Early Orthopaedic Trauma Outcomes in COVID-19 Infected Patients: A Case Series

imageSummary:
Orthopaedic trauma presents a unique and complex challenge in the initial phase of the coronavirus 2019 (COVID-19) global crisis. Little is currently known about the surgical practices in orthopaedic emergencies in the early days of the COVID-19 outbreak (1). This is a retrospective case series of 10 orthopaedic trauma patients who underwent fracture fixation in March 2020. Of the 10 patients testing COVID-19 positive, there were a total of 16 long bone fractures, 5 pelvic ring fractures, and 1 lumbar burst fracture. There were 7 (70%) males in this cohort. Two (20%) of the COVID-positive patients did not develop fever, leukocytosis, respiratory insufficiency, or positive imaging findings and were younger (average age 25.5 years) with fewer comorbidities (average 0.5) compared with the 8 symptomatic COVID-19–positive patients (56.6 years with 1.88 comorbidities).

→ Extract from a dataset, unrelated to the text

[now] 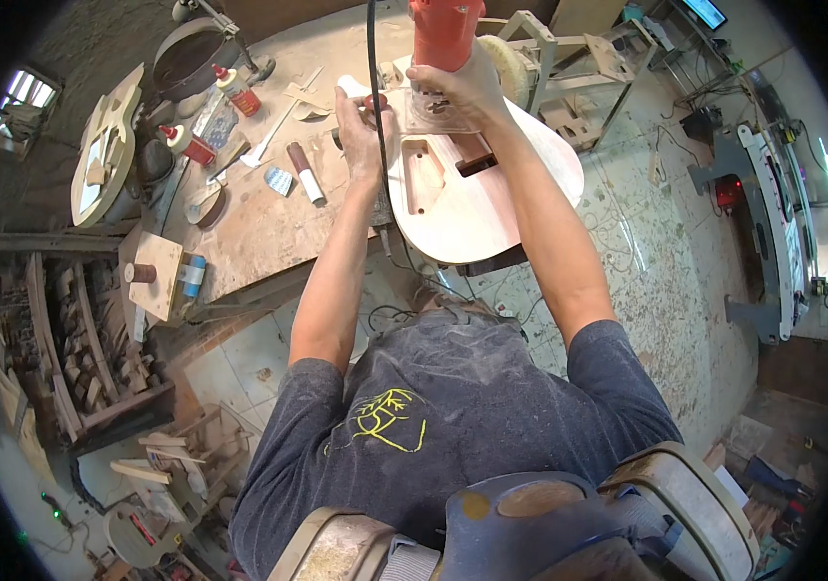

Advancement of COVID-19 pathogenesis with lung opacities and prolonged intubation occurred in all 5 patients who remained on ventilation postoperatively (range 9 hours–11 days). At the time of most recent follow-up, all patients survived, 1 continues to require ventilation support, 1 remains admitted without ventilation support, and 8 (80%) were discharged to home.
Level of Evidence:
Prognostic Level II. See Instructions for Authors for a complete description of levels of evidence.